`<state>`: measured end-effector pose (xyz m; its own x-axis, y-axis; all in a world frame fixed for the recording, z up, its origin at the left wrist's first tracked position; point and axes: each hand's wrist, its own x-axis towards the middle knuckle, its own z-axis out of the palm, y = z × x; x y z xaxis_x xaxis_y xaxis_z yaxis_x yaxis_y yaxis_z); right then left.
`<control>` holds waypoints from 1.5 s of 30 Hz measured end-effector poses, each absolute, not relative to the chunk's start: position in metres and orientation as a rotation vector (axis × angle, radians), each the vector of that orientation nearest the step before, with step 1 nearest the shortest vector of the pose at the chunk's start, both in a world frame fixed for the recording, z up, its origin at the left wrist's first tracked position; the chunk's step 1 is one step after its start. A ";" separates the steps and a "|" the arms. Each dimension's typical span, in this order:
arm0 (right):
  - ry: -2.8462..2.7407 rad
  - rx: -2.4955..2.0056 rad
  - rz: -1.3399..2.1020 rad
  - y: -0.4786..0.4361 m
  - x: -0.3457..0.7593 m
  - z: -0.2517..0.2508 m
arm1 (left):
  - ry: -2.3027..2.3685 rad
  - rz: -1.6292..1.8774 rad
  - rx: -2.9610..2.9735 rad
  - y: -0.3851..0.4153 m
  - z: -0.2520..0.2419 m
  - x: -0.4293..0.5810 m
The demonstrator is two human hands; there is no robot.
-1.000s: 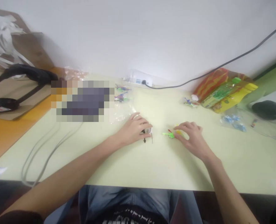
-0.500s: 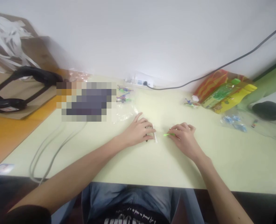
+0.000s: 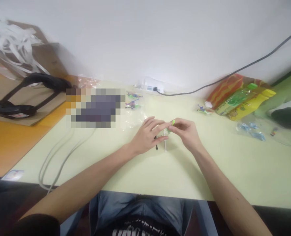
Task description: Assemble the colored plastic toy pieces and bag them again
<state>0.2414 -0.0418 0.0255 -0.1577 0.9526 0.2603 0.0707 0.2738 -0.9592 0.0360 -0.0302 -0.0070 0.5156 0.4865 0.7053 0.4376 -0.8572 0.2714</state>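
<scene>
Pale table [image 3: 221,170], white wall [image 3: 160,39]; green piece [image 3: 173,122] in right hand [image 3: 186,134]

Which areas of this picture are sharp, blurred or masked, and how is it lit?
Head view: left hand and right hand fairly sharp; green part at their fingertips too small to read; paper strips far left smeared; pixelated block masks part of the table; soft light, faint shadows.

A plain white wall [image 3: 145,39] closes the rear of the scene. A pale yellow-green tabletop [image 3: 135,170] butts against it. To the left lies an orange-brown wooden surface [image 3: 2,144] bearing a cardboard box [image 3: 45,55]. A black cable [image 3: 234,72] runs along the wall to a white power strip [image 3: 151,88]. Lighting is even and diffuse.
</scene>
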 end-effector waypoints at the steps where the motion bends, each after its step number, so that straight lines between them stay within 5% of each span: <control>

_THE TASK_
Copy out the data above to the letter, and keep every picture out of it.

_OUTPUT BELOW_
`<state>`: measured end-effector pose (xyz m; its own x-axis, y-axis; all in a world frame fixed for the recording, z up, its origin at the left wrist's first tracked position; point and axes: each hand's wrist, its own x-axis towards the middle knuckle, its own z-axis out of the palm, y = z × x; x y z xaxis_x xaxis_y xaxis_z yaxis_x yaxis_y yaxis_z); right then left.
`<control>` holds waypoints from 1.5 s of 30 Hz measured end-effector poses, each absolute, not relative to the chunk's start: position in metres and orientation as a rotation vector (axis × angle, radians), each the vector of that orientation nearest the step before, with step 1 nearest the shortest vector of the pose at the chunk's start, both in a world frame fixed for the recording, z up, its origin at the left wrist's first tracked position; the chunk's step 1 is one step after its start. A ";" separates the steps and a "|" the arms. Each dimension's typical span, in this order:
arm0 (right):
  - ry: -2.8462..2.7407 rad
  - rx: -2.4955..2.0056 rad
  - rz: -1.3399..2.1020 rad
  - y: -0.4786..0.4361 m
  - x: -0.3457..0.7593 m
  - z: -0.2517..0.2508 m
arm1 (left):
  - ry: -2.3027..2.3685 rad
  - rz: -1.6292..1.8774 rad
  - rx: -2.9610..2.9735 rad
  - y: -0.3851..0.4153 m
  - z: -0.2520..0.2419 m
  - x: -0.4293..0.5810 m
The demonstrator is two human hands; there is no robot.
-1.000s: 
-0.500s: 
+0.000s: 
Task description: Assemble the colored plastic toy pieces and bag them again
<state>0.2414 -0.0418 0.0255 -0.1577 0.9526 0.2603 0.0707 0.2738 -0.9592 0.0360 -0.0302 -0.0070 0.5156 0.4865 0.7053 0.4376 -0.8572 0.2714</state>
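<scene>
Pale table [image 3: 221,170], white wall [image 3: 160,39]; green piece [image 3: 173,122] in right hand [image 3: 186,134]

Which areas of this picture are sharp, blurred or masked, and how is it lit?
Head view: left hand and right hand fairly sharp; green part at their fingertips too small to read; paper strips far left smeared; pixelated block masks part of the table; soft light, faint shadows.

A plain white wall [image 3: 145,39] closes the rear of the scene. A pale yellow-green tabletop [image 3: 135,170] butts against it. To the left lies an orange-brown wooden surface [image 3: 2,144] bearing a cardboard box [image 3: 45,55]. A black cable [image 3: 234,72] runs along the wall to a white power strip [image 3: 151,88]. Lighting is even and diffuse.
</scene>
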 end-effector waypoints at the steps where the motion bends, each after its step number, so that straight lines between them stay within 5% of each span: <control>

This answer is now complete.